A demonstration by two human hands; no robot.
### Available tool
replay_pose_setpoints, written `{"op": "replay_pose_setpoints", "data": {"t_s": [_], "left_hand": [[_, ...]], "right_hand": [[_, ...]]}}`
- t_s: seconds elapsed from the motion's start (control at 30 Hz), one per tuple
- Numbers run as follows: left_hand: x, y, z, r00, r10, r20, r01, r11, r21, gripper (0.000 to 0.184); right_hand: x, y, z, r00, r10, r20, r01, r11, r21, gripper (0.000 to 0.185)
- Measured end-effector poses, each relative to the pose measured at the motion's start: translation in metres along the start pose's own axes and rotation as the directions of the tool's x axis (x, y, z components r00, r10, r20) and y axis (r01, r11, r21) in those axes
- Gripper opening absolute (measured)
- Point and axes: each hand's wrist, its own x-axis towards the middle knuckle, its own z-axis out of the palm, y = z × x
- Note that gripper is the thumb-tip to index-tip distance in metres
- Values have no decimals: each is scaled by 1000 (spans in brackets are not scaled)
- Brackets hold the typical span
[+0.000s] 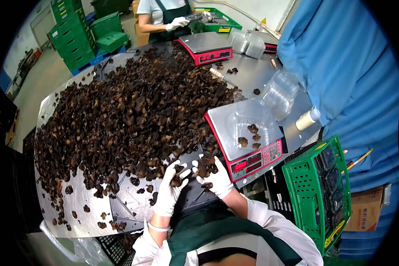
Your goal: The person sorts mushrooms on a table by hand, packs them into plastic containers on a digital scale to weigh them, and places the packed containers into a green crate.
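- Holding dark mushroom pieces (176, 181) in the left hand (167, 189), below the centre of the frame, with white-gloved fingers curled around them; cannot tell how tightly.
- Holding another clump (206, 167) in the right hand (220, 178), near the left one, with thumb and fingers bent to either side of it; cannot tell how firmly.
- Right of centre, showing only a few loose pieces in the clear tray (244, 124) on the nearer scale (219, 116); looking only slightly filled so far.
- On the same scale, glowing with red figures, too blurred to read.
- Across the middle and left of the frame, spreading over the desk (131, 204) in a broad heap (133, 102); judging by its breadth, by far the greater share left to handle.
- At lower right, standing in a green crate (299, 190) as dark-looking packs (330, 177); seeming to be the finished share, though hard to count.
- Toward upper right, lying beyond the nearer scale as stacked clear boxes (279, 95); apparently unused.
- At top centre, behind a second scale (204, 42), holding a dark pack (194, 17) in a co-worker's gloved hands (177, 23); beside them, more packs in another green crate (228, 20).
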Motion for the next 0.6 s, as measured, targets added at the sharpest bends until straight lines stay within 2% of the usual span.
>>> {"op": "replay_pose_setpoints", "data": {"t_s": [0.13,0.17,0.2,0.27,0.3,0.33,0.37,0.4,0.43,0.47,0.5,0.53,0.57,0.6], "left_hand": [[44,-15,45,997,-31,71,34,999,-37,37],[58,-20,61,994,-48,94,53,997,-52,36],[67,-26,78,994,-38,101,43,998,-51,35],[89,-37,116,993,-27,119,29,999,-20,31],[99,-43,133,993,-12,117,13,1000,-6,30],[110,-48,148,993,-18,119,10,998,61,30],[123,-56,153,978,-8,208,-22,990,140,33],[127,-60,167,980,29,198,-97,934,344,33],[130,-67,181,979,69,194,-164,832,531,32],[134,-78,187,891,294,346,-453,551,701,32],[140,-85,191,810,358,465,-580,371,725,36],[144,-91,195,731,389,560,-667,240,705,35],[146,-97,198,683,406,608,-696,109,709,33],[143,-100,207,631,421,652,-711,-23,703,31]], "right_hand": [[-7,-42,27,990,-81,111,78,996,30,50],[-11,-57,43,970,-137,200,140,990,-2,48],[-16,-76,45,957,-212,200,222,975,-29,47],[-23,-110,57,914,-385,131,406,870,-280,47],[-27,-127,62,880,-466,95,461,787,-409,48],[-31,-145,62,848,-504,163,456,539,-708,48],[-34,-159,63,823,-517,237,389,208,-898,49],[-37,-167,70,822,-549,153,453,467,-759,50],[-41,-174,76,814,-576,68,516,665,-540,51],[-42,-183,75,868,-496,18,469,808,-356,51],[-44,-191,72,917,-399,-11,392,907,-151,50],[-39,-192,61,849,-515,122,495,691,-526,50],[-35,-193,51,750,-613,250,530,329,-782,50],[-39,-192,61,800,-587,123,505,548,-667,52]]}}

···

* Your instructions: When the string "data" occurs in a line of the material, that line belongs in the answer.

* Answer for the task:
replay_pose_setpoints, written `{"op": "replay_pose_setpoints", "data": {"t_s": [_], "left_hand": [[_, ...]], "right_hand": [[_, ...]]}}`
>>> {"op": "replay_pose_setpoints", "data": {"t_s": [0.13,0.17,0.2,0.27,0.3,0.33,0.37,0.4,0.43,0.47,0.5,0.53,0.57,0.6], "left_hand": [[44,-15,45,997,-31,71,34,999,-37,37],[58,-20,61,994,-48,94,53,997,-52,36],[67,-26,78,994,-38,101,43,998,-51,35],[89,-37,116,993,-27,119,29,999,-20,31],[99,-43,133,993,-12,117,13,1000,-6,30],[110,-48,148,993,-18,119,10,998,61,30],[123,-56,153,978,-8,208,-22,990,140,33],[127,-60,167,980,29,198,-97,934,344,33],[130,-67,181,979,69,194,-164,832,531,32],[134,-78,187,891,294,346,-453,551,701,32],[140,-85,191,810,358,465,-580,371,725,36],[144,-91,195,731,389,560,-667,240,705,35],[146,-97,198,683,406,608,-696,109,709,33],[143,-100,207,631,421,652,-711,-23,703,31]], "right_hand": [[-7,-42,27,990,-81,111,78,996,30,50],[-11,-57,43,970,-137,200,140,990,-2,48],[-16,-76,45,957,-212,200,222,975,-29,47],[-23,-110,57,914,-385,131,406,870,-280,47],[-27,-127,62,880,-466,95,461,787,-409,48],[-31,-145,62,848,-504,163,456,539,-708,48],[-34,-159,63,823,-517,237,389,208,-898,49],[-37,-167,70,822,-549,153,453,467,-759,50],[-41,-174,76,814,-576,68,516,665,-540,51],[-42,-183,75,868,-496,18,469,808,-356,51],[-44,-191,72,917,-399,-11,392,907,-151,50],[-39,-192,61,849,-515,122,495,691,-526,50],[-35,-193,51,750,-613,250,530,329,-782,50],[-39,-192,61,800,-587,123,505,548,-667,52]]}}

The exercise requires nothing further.